Jewish tzedakah also has a progressive scale of giving. A rich person is encouraged to give more than the required 10% but less than 20%. No one is to give tzedakah to the point where they will become improvised. Tzedakah is more than just giving charity.
"Tzedakah" is the Hebrew word for the acts that we call "charity" in English: giving aid, assistance and money to the poor and needy or to other worthy causes. However, the nature of tzedakah is very different from the idea of charity. The word "charity" suggests benevolence and generosity, a magnanimous act by the wealthy and powerful for the benefit of the poor and needy. The word "tzedakah" is derived from the Hebrew root Tzadei-Dalet-Qof, meaning righteousness, justice or fairness. In Judaism, giving to the poor is not viewed as a generous, magnanimous act; it is simply an act of justice and righteousness, the performance of a duty, giving the poor their due.
Justice and righteousness is the cornerstone of tzedakah. It is not just the giving money to feed the poor and to cloth the naked. It also is burying the dead. It is also teaching someone a skill in order they may support themselves or loaning them money. It also acknowledges that there are those who will abuse the system in order to get more than their share or refuse to work altogether. Should this stop us from helping those who are in need of food, housing, clothing or need education?
Many of our tax dollars in the United States go to programs to help those in need. Grants and loans are available to those who cannot afford college or vocational school costs. Programs such as WIC, food stamps, etc help to feed the poor. Other programs help the working poor with loans to buy affordable housing. Many of those loans go through FHA since many of those type of loans are under $100,000. Some would like to blame the financial crisis we are experiencing on those loans.
One group received loans through an affordable home mortgage program, called the Community Advantage Program (CAP), designed to expand homeownership among lower-income and minority homebuyers. The other group received subprime mortgage loans.
Researchers compared the default rate (90-day delinquency) within two years of origination. Borrowers with comparable characteristics who had subprime loans were three to five times as likely to go into default as those with CAP loans, the study found.

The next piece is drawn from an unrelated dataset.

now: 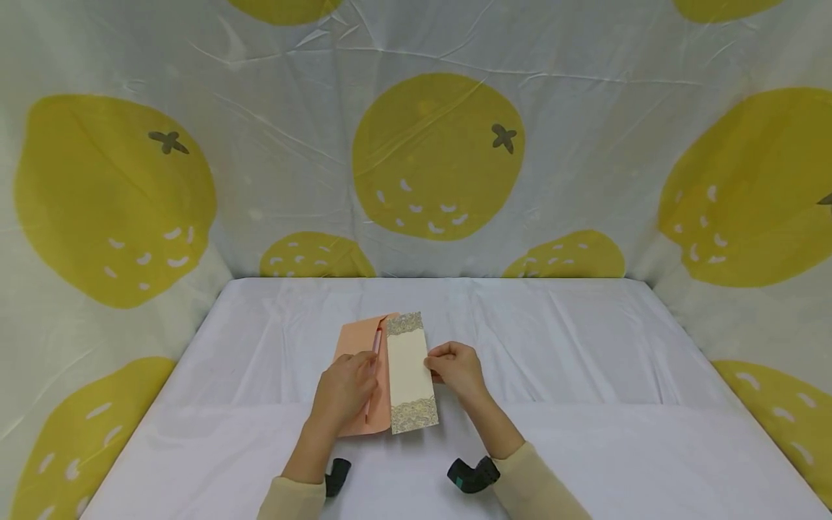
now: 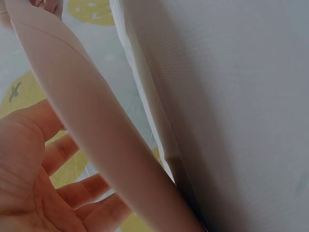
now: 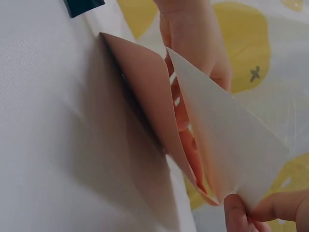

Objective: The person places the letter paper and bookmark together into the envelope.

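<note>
In the head view a peach-pink paper envelope [image 1: 354,334] is held at the middle of the table, with my left hand [image 1: 344,390] gripping it near its open side. A cream card [image 1: 408,367] with lace-patterned bands at top and bottom stands at the envelope's right side. My right hand [image 1: 458,370] pinches the card's right edge between thumb and finger. The left wrist view has the envelope [image 2: 96,106] slanting across, the left fingers partly hidden behind it. From the right wrist, the card's plain back [image 3: 227,130] is angled away from the envelope [image 3: 145,82].
A white cloth covers the table [image 1: 585,347]. Behind and at both sides hangs a pale curtain [image 1: 585,43] printed with big yellow fruits. Black devices [image 1: 473,475] sit at both wrists.
</note>
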The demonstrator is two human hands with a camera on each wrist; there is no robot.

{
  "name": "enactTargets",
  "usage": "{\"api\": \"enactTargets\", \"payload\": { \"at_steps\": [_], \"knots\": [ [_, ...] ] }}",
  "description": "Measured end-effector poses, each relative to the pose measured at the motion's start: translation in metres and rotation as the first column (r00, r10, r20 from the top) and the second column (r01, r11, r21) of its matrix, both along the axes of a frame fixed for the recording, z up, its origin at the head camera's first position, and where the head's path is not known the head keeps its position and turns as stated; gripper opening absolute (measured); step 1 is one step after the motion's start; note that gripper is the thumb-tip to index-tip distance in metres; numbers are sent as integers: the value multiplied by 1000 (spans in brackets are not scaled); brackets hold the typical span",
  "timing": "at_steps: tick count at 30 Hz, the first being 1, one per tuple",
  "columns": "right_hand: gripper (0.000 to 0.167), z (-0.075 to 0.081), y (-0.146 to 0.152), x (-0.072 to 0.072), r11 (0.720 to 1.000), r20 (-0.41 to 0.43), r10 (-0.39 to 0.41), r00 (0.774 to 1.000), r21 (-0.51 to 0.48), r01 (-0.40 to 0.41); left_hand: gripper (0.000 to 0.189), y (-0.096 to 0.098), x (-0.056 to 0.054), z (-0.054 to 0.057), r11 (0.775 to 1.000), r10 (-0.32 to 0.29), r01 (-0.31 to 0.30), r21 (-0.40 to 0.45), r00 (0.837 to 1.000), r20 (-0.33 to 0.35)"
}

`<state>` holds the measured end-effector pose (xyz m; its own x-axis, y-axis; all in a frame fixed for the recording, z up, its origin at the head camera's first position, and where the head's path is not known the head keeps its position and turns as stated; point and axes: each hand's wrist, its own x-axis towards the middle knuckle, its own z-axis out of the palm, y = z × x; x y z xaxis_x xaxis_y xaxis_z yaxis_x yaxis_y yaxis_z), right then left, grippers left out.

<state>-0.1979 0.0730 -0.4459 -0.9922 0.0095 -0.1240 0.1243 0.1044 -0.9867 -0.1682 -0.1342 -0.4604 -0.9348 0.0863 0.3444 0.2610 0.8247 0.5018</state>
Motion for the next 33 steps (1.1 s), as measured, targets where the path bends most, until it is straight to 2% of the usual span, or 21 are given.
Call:
{"api": "enactTargets", "payload": {
  "at_steps": [10,17,22,26,33],
  "knots": [
    [5,-2,-12,0,984,-132,-8,991,178,31,34,2,-1,1,1000,15,-15,-24,1000,6],
    [1,1,-22,0,953,-221,-10,975,294,76,34,1,-1,1,1000,20,-20,-21,1000,11],
    [6,2,-28,-1,926,-263,-28,964,356,124,35,1,-1,1,1000,10,-10,-25,1000,12],
    [7,2,-32,0,915,-284,-16,959,382,128,36,1,0,1,1000,3,-3,-19,1000,4],
    [9,2,-39,1,916,-297,-3,955,383,122,34,2,1,0,1000,13,-12,-6,1000,10]
  ]
}}
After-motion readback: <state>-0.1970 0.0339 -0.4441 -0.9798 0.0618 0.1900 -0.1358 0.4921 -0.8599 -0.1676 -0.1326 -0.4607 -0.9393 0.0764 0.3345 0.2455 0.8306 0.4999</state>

The working poor are not to blame for the financial crisis. Loans for housing helps improve the community. Grants and student loans also help improve the community. It does so by giving the working poor a hand-up. These programs help to actually increase tax revenue.
Obama's tax plan was met with a great deal of criticism. Some felt it was unfair to add an extra 3% tax burden to those making over $250,000 while at the same time, decreasing the tax burden for those that make less. Some were shouting hysterically that this was Socialism, Marxism, and even Communism.
All of this from the simple idea of lessening the tax burden on the working poor and the middle class. Some argue that increasing the tax burden on those make over $250,000 will lead to job losses and the inability to create jobs. We've been hearing this since Reagan and his 'trickle-down' economics. Since then, we've seen more and more of our jobs go overseas. We've seen a decline in the United States leadership in technology.
President Bush promised more funding for technical and vocational programs to help retrain those who lost jobs. Somehow, funding never came available. Hopefully, Obama will have greater success in his endeavors.
The United States has many social programs that can be likened to the idea of leaving the corners of the fields for the poor and strangers. In the news, you hear reports of those dubbed "Welfare Queens". You seldom hear of the millions of others who needed the help and used it to pull themselves up. Those corners help to improve the lives of all.